### EXERCISE PROMPT
Scan the listing below for the word "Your", then copy each line that has it.

..........

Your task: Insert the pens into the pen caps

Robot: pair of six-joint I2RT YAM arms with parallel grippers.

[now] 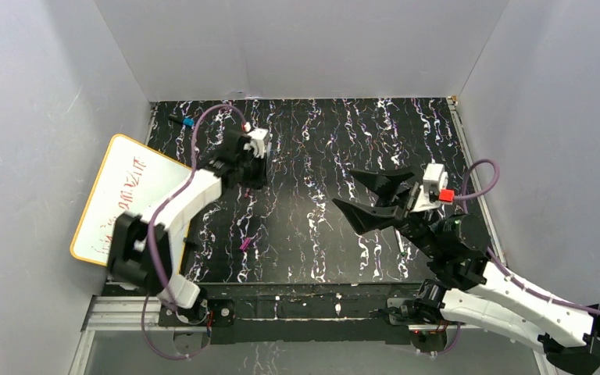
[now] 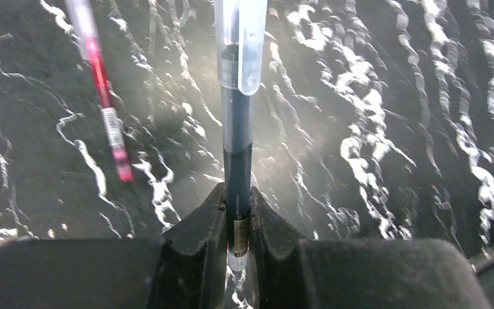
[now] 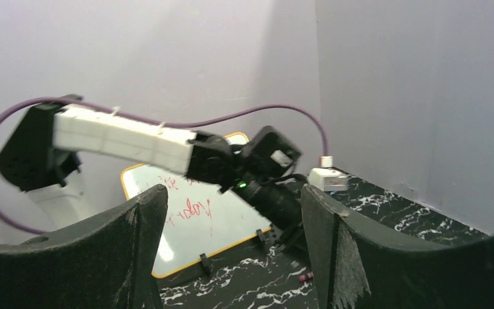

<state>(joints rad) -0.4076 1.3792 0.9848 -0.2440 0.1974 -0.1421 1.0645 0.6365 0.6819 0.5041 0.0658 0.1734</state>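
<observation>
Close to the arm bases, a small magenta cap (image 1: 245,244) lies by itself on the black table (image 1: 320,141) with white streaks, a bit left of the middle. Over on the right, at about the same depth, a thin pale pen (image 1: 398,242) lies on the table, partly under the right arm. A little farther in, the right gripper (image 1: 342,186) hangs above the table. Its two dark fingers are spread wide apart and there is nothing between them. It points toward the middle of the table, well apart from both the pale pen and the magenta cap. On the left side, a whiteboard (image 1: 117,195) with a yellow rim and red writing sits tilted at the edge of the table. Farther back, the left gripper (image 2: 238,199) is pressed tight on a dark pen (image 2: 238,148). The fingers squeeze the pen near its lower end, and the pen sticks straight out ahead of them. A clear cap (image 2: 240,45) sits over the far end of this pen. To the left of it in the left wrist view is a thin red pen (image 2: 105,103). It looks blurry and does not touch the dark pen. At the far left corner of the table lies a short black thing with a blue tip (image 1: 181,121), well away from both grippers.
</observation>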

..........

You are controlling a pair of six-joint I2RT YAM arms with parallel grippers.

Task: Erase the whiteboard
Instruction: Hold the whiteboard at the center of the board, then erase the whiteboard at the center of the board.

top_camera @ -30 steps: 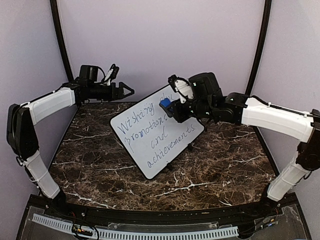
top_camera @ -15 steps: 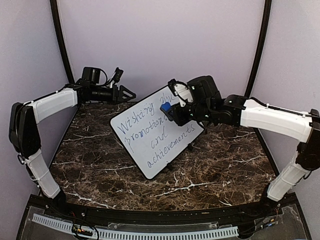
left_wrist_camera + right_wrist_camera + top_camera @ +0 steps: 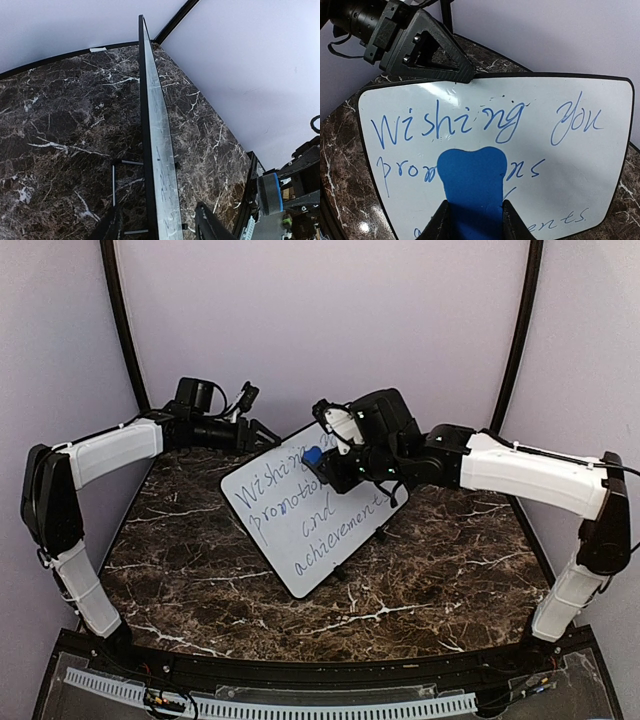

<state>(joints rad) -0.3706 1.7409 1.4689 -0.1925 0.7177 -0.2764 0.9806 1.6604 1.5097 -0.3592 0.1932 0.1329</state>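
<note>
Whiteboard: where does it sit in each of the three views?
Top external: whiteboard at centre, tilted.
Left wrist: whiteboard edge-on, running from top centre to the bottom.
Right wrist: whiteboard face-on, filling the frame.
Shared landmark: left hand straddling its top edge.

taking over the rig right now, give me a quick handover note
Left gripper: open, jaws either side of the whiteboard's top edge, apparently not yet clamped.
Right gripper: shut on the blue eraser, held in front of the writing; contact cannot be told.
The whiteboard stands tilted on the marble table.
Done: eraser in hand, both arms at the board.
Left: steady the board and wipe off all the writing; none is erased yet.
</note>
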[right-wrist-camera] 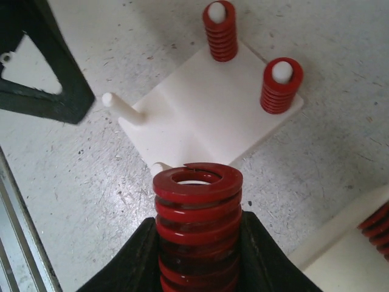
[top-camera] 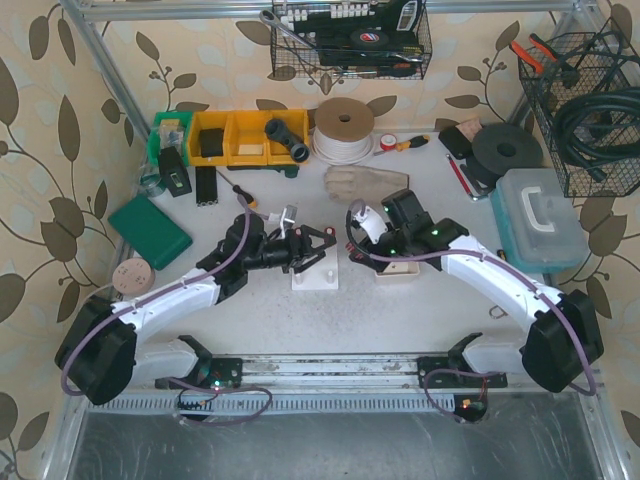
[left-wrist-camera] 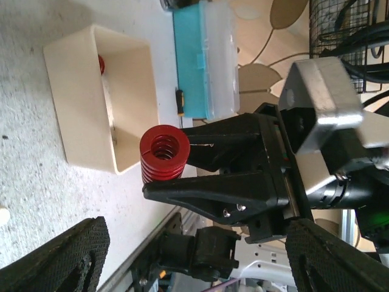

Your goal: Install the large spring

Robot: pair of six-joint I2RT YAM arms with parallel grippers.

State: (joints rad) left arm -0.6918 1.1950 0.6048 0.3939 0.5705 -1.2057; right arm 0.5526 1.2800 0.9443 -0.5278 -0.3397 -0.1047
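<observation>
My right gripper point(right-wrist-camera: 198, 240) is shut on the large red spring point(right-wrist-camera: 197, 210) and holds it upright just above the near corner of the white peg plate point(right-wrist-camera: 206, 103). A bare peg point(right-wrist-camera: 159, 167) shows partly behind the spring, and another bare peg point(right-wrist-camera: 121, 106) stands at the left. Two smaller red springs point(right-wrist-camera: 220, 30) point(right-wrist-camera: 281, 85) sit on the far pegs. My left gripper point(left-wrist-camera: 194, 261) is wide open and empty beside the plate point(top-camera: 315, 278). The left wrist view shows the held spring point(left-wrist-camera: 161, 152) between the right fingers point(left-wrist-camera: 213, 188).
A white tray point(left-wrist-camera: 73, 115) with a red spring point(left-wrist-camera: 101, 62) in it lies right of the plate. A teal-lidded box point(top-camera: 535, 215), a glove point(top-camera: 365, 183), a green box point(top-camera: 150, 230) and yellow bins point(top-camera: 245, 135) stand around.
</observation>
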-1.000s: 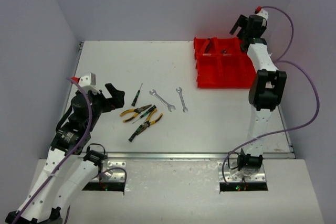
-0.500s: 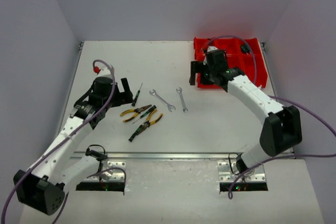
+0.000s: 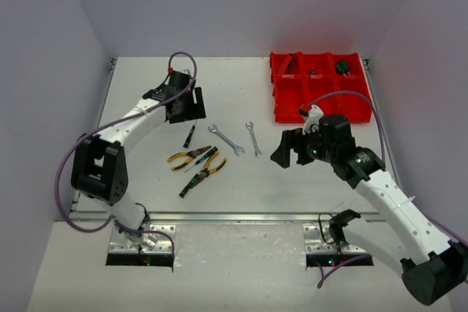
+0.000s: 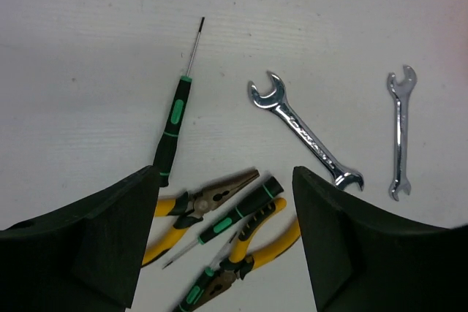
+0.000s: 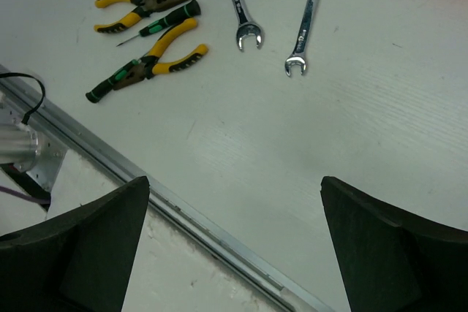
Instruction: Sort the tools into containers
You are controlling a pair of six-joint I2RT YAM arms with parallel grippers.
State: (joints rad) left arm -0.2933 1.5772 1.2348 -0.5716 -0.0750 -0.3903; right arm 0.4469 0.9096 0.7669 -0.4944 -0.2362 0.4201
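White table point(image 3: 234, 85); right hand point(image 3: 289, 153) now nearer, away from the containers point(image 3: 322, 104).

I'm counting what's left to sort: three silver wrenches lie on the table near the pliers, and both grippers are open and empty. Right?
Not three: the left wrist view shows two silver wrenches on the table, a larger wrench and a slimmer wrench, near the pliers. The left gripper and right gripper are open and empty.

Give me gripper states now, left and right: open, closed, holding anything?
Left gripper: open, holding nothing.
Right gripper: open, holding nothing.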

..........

### EXERCISE RESULT
Your task: Insert the pens into the pen caps
Your goal: Install the large spring

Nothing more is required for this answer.